Okay. And in the last couple of minutes, if you can remind us of the cash runway and the key milestones ahead for the company?
Sure. So at the end of last quarter, we had $325 million in the balance sheet, and our guidance is that that should support operations into 2028. When we think about the milestones that are coming up, we'll obviously learn more about FSGS here in the near term, and so that's an exciting opportunity for us. You know, especially when you take a step back and look at the FSGS market, you're talking about an addressable population of roughly 15-30 thousand patients, and there's nothing really out there close in development, and there's a really great opportunity for us to help patients there. So excited to learn more about that. We'll have more commercial performance from Peter and his team, and so we're excited to get to those updates along the way.
Also, our partner, CSL Vifor, they're in the midst of launching in Europe, and so we're excited to see what they will be able to do with Filspari over there, and more to come.
Got it. And on the Europe launch, if you can lay out the timelines and any milestones that you will be getting?

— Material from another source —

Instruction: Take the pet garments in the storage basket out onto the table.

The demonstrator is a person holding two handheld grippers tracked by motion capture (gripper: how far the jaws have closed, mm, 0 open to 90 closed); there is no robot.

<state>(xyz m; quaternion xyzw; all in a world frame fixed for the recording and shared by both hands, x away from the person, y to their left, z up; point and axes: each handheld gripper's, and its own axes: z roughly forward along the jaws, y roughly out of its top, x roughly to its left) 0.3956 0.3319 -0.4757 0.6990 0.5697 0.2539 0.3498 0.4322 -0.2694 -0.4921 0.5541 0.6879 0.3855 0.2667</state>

Sure. So as I mentioned, they're launching imminently, so you should expect to hear more from them in the coming months. And I think that they're taking the traditional approach of, you know, launching in the key regions that-
Mm
... that are the best sequentially to do that. And what we've guided to so far for milestones is that we are expecting to be paid a $17.5 million milestone from CSL Vifor as a result of the conditional marketing authorization that we currently have in Europe, transitioning over to full approval. And then we would also anticipate another milestone payment that hasn't yet been disclosed to come next year, and that's really based off of achievement of market access-based milestones that they will go and achieve as they go through country by country process.
Got it. That's all the time we have today. Thank you for joining us.
All right. Thank you much. Thank you, everybody.